▶ **Task instructions**: A word-for-word copy of the listing is required, and it must contain no pictures.

*** Material provided ***

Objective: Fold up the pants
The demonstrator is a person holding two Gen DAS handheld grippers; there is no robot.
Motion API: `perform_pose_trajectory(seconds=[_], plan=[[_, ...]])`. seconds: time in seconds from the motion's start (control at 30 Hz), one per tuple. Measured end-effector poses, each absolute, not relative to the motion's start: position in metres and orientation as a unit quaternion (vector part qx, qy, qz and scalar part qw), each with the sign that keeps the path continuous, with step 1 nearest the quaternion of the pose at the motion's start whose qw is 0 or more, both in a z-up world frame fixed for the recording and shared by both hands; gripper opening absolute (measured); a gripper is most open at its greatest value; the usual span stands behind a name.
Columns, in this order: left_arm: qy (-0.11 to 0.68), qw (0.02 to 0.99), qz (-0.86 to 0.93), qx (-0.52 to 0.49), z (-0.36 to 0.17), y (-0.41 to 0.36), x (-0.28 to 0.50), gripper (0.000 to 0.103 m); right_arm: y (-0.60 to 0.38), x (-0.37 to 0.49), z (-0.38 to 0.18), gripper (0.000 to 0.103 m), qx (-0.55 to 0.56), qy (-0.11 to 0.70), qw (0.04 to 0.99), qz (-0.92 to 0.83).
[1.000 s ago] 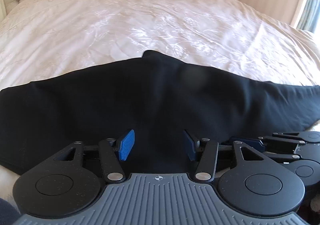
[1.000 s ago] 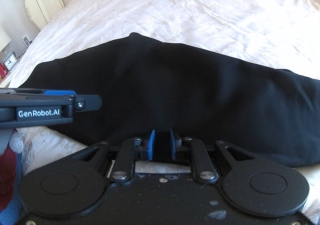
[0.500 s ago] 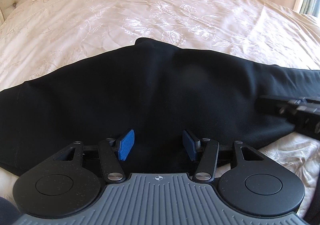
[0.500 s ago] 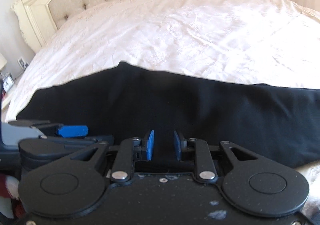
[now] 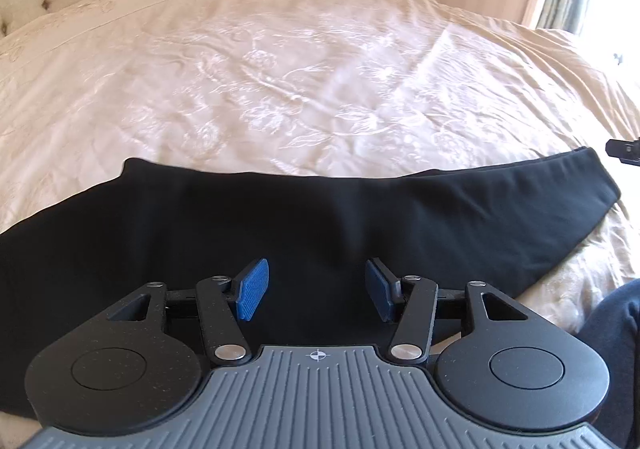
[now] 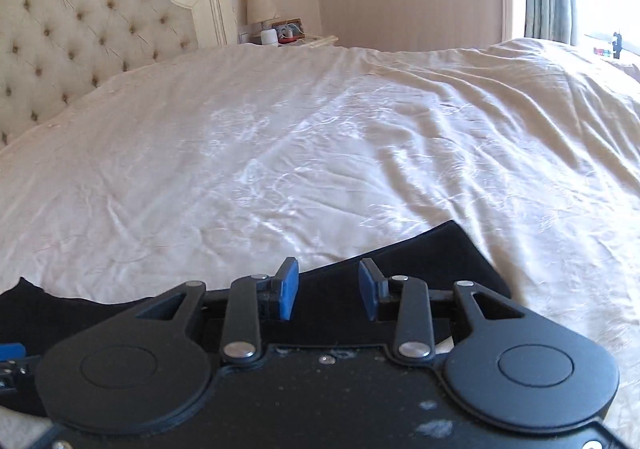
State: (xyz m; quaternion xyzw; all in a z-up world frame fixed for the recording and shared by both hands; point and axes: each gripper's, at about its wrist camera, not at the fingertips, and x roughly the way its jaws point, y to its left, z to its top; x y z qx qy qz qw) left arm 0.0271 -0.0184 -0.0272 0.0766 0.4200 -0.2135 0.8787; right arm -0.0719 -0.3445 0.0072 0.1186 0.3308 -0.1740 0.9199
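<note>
Left wrist view: pants (image 5: pixel 304 225) are lying flat as a long black band across the near edge of the bed (image 5: pixel 320 81), already doubled leg on leg by the look of it. Long axis is running left to right; one squared end is pointing right (image 5: pixel 592 185), the other end is running out of frame at left. Which end is the waist, cannot tell.

Left gripper (image 5: pixel 318 285) is hovering over the middle of the band, blue pads standing apart, nothing between them. Right gripper (image 6: pixel 328 291) is hanging over the right end of the pants (image 6: pixel 440 265); its jaws have just been opening and are now standing apart, with no cloth pinched.

Risks, as judged:
- Fabric is dark and thin, so a pinch at the right end is likely catching only the top layer, and the layers are then sliding apart on the lift.
- Bedspread is glossy; the band may be skating when dragged, skewing the fold.
- Near edge is overhanging towards the person's leg (image 5: pixel 612 349); a tug may be pulling the pants off the bed.
</note>
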Motion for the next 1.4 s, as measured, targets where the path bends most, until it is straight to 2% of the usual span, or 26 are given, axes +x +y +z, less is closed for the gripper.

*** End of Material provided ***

▶ **Answer section**:
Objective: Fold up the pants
The demonstrator is a person holding two Gen DAS handheld grippers; there is no robot.
Motion API: `perform_pose_trajectory(seconds=[_], plan=[[_, ...]])`. seconds: time in seconds from the motion's start (control at 30 Hz), one per tuple. Measured end-effector poses, each absolute, not relative to the motion's start: position in metres and orientation as a unit quaternion (vector part qx, qy, qz and scalar part qw), each with the sign that keeps the path continuous, with step 1 nearest the quaternion of the pose at the motion's start whose qw is 0 or more, both in a z-up world frame fixed for the recording and shared by both hands; gripper opening absolute (measured); a gripper is most open at its greatest value; the usual span stands behind a name.
Columns, in this order: left_arm: qy (-0.11 to 0.68), qw (0.02 to 0.99), qz (-0.86 to 0.93), qx (-0.52 to 0.49), z (-0.36 to 0.17), y (-0.41 to 0.36), x (-0.28 to 0.50), gripper (0.000 to 0.103 m); right_arm: y (-0.60 to 0.38), x (-0.37 to 0.49), z (-0.38 to 0.18), gripper (0.000 to 0.103 m), qx (-0.55 to 0.56), qy (-0.11 to 0.70), qw (0.04 to 0.99), qz (-0.92 to 0.83).
[1.000 s ago] 
[1.000 s ago] 
[0.500 s ago] 
[0.500 s ago] 
[now] 
[now] 
State: (xyz m; quaternion xyzw; all in a z-up world frame fixed for the recording and shared by both hands; point and axes: each gripper's, at about its wrist camera, not at the fingertips, and x roughly the way its jaws point, y to its left, z to its top; x y z qx qy qz qw) left arm 0.0271 -0.0184 -0.0272 0.0766 0.4200 -0.2135 0.8787; right arm -0.0719 -0.3445 0.0072 0.1186 0.3308 -0.1740 0.9199
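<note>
Left wrist view: pants (image 5: pixel 304 225) are lying flat as a long black band across the near edge of the bed (image 5: pixel 320 81), already doubled leg on leg by the look of it. Long axis is running left to right; one squared end is pointing right (image 5: pixel 592 185), the other end is running out of frame at left. Which end is the waist, cannot tell.

Left gripper (image 5: pixel 318 285) is hovering over the middle of the band, blue pads standing apart, nothing between them. Right gripper (image 6: pixel 328 291) is hanging over the right end of the pants (image 6: pixel 440 265); its jaws have just been opening and are now standing apart, with no cloth pinched.

Risks, as judged:
- Fabric is dark and thin, so a pinch at the right end is likely catching only the top layer, and the layers are then sliding apart on the lift.
- Bedspread is glossy; the band may be skating when dragged, skewing the fold.
- Near edge is overhanging towards the person's leg (image 5: pixel 612 349); a tug may be pulling the pants off the bed.
</note>
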Motion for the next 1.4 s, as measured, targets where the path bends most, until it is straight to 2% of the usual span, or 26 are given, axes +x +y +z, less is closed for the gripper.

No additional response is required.